J Cardiovasc Ultrasound.  2014 Jun;22(2):84-87. 10.4250/jcu.2014.22.2.84.

Massive Cardiomegaly due to Dilated Cardiomyopathy Causing Bronchial Obstruction in an Infant

Affiliations
  • 1Department of Pediatrics, College of Medicine, The Catholic University of Korea, Seoul, Korea. jeany@catholic.ac.kr

Abstract

Dilated cardiomyopathy (DCMP) remains a life threatening disease in young patients and is often difficult to differentiate from myocarditis. Early recognition and treatment of DCMP are crucial for good prognoses in this patient population. The clinical course of patients with DCMP that result in cardiogenic shock varies according to the etiology as well as patient age. The volumetric expansion of the enlarged heart can compress adjacent structures causing a number of related symptoms, especially in infants with soft cartilaginous bronchi. Therapeutic strategies for treating these issues vary according to the type of complication encountered. We report a case of severe DCMP with sudden onset of massive cardiomegaly with heart failure complicated by bronchial obstruction in an infant.

Keyword

Dilated cardiomyopathy; Cardiomegaly; Infant; Bronchoconstriction

MeSH Terms

Bronchi
Bronchoconstriction
Cardiomegaly*
Cardiomyopathy, Dilated*
Deoxycytidine Monophosphate
Heart Failure
Humans
Infant*
Myocarditis
Prognosis
Shock, Cardiogenic
Deoxycytidine Monophosphate

Figure

  • Fig. 1 Chest roentgenography obtained shortly after premature birth (A), on admission after the onset of shock with cardiomegaly and unilateral white out of entire left lung field (B), and three months after the onset of symptoms checked at out patient clinic in which cardiomegaly renders cardiac sillhouette vague (C), and gradual improvement of cardiomegaly after 6 (D) and 12 months (E).

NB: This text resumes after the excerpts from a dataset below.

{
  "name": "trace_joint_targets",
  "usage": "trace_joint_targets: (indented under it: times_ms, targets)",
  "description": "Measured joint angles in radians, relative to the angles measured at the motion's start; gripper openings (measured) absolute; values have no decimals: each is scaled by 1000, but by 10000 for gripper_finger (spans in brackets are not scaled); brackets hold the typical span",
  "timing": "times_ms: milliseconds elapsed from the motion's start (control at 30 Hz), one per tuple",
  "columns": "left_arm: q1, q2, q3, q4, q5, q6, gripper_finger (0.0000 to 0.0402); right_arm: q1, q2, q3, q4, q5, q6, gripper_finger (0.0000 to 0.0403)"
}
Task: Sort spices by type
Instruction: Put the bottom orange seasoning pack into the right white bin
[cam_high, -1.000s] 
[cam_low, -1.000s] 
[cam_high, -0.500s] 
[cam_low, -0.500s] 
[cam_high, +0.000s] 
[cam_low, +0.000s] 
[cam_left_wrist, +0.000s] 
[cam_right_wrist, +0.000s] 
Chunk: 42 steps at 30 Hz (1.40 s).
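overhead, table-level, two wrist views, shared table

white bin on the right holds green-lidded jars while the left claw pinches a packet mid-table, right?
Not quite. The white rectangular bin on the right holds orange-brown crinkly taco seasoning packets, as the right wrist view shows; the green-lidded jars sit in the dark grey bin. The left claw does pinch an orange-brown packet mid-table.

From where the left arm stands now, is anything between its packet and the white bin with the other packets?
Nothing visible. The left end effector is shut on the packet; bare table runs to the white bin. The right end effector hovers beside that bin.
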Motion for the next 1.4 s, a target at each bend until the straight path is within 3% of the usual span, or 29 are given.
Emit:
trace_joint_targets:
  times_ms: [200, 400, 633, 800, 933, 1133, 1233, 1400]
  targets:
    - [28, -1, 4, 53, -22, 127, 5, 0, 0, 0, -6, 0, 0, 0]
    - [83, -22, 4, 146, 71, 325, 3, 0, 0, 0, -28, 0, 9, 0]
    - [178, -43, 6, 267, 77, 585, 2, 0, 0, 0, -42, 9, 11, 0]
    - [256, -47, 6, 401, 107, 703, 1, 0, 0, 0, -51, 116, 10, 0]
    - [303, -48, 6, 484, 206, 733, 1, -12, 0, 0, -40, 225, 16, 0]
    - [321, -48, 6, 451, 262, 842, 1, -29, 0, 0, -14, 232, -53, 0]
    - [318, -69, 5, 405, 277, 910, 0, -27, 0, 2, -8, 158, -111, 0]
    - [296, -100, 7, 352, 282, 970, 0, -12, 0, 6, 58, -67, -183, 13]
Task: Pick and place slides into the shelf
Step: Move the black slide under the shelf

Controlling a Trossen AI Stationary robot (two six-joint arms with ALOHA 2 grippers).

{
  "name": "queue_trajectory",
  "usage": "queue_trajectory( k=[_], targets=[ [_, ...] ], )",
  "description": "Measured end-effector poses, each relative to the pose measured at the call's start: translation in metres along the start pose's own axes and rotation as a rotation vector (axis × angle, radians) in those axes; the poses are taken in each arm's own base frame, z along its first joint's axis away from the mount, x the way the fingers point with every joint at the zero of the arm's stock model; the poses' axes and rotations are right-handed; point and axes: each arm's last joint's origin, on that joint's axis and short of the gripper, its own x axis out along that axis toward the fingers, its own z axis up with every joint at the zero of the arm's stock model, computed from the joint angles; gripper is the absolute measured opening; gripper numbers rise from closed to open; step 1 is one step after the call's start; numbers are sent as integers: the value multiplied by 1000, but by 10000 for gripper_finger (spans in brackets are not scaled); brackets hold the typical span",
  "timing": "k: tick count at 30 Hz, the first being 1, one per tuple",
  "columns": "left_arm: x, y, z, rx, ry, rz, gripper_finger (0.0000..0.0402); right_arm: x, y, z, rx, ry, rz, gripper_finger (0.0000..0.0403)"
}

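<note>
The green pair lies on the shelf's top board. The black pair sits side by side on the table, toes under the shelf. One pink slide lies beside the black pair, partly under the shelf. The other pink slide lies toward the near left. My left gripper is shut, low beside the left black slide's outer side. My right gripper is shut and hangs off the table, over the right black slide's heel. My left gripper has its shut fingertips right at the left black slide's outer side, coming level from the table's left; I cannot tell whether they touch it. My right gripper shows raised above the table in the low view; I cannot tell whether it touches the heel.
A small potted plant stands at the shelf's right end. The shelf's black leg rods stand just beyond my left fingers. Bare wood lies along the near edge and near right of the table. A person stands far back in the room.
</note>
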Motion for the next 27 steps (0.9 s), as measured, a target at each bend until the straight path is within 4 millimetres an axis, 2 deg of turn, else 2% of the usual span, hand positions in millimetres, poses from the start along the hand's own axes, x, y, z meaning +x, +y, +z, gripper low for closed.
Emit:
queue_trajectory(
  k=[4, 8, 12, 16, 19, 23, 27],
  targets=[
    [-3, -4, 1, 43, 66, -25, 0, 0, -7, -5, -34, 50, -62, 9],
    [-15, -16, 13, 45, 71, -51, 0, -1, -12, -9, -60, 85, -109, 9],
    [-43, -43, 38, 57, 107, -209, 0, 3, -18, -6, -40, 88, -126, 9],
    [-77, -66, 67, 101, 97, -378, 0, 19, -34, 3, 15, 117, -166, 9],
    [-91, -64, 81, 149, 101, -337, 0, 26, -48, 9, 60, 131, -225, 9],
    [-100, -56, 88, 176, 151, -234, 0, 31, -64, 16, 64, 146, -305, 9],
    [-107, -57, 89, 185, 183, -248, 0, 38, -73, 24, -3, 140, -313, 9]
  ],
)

  • Fig. 2 Initial echocardiography showing a markedly dilated left ventricle (LV) on the parasternal long axis view (A) with mitral valve regurgitation through a coaptation site without significant left atrial enlargement (B). Spherical LV on the subcostal 4-chamber view (C) with increased EPSS on M-mode echocardiography (D).

  • Fig. 3 Chest CT showing the spherically enlarged left ventricle occupying the entire left intrathoracic space (A and B) with left main stem bronchus compression between the left atrium and descending aorta (C). Three dimensional reconstruction of the airway showing external compression of the left main stem bronchus (D).

  • Fig. 4 Echocardiographic images correspondingly matched with Fig. 2 each showing normal ellipsoid left ventricle configuration after 12 months of treatment on the parasternal long axis view without mitral valve regurgitation or left atrial enlargement (A and B) and on the apical 4-chamber view (C) with improved wall motion on M-mode echocardiography (D).